The effects of 7-chloro-3,5-dihydro-5-phenyl-1H-4,1-benzothiazepine-2-on (CGP37157), an inhibitor of mitochondrial Na+/Ca2+ exchange, on depolarization-induced intracellular free Ca2+ concentration ([Ca2+]i) transients were studied in cultured rat dorsal root ganglion neurons with indo-1-based microfluorimetry. A characteristic plateau in the recovery phase of the [Ca2+]i transient resulted from mitochondrion-mediated [Ca2+]i buffering. It was blocked by metabolic poisons and was not dependent on extracellular Ca2+. CGP37157 produced a concentration-dependent decrease in the amplitude of the mitochondrion-mediated plateau phase (IC50 = 4 +/- 1 microM). This decrease in [Ca2+]i was followed by an increase in [Ca2+]i upon removal of the drug, suggesting that Ca2+ trapped in the matrix was released when the CGP37157 was removed from the bath.
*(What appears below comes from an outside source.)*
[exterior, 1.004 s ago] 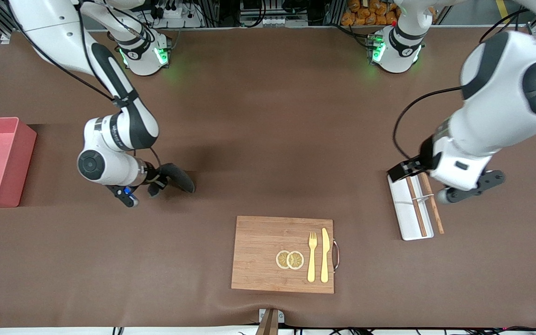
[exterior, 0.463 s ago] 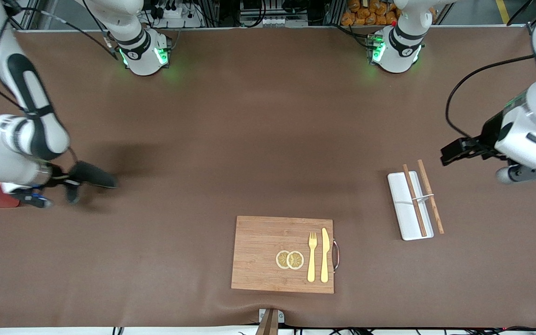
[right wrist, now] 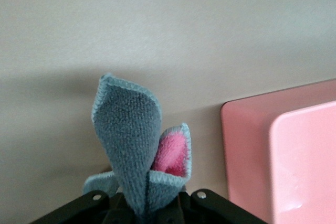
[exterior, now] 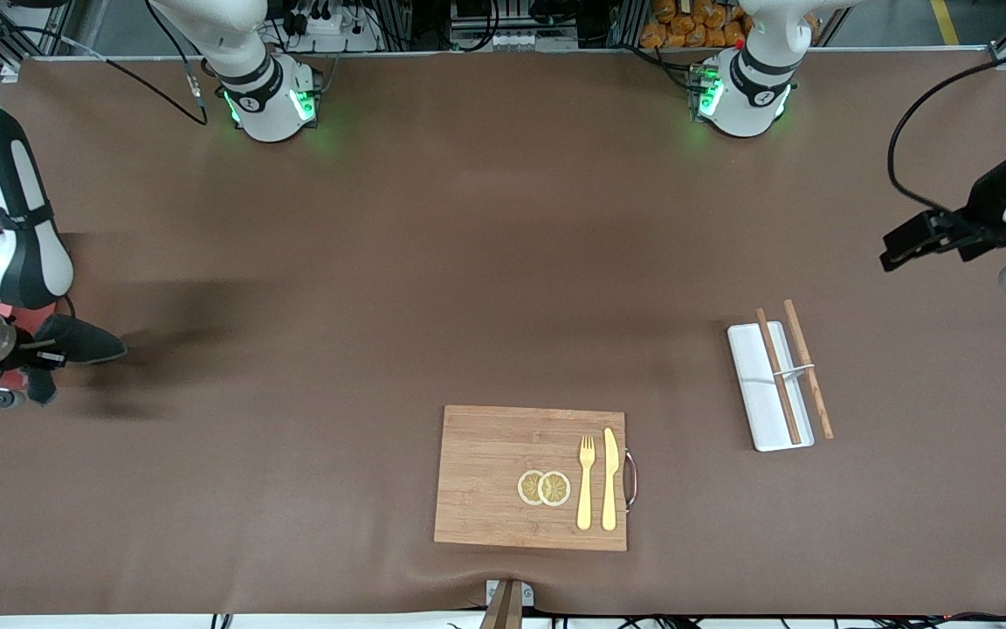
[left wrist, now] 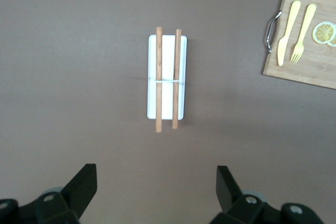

CGP37157 also inhibited depolarization-induced Ca2+ influx at the concentrations required to see effects on [Ca2+]i buffering. Thus, CGP37157 inhibits mitochondrial Na+/Ca2+ exchange and directly inhibits voltage-gated Ca2+ channels, suggesting caution in its use to study [Ca2+]i regulation in intact cells.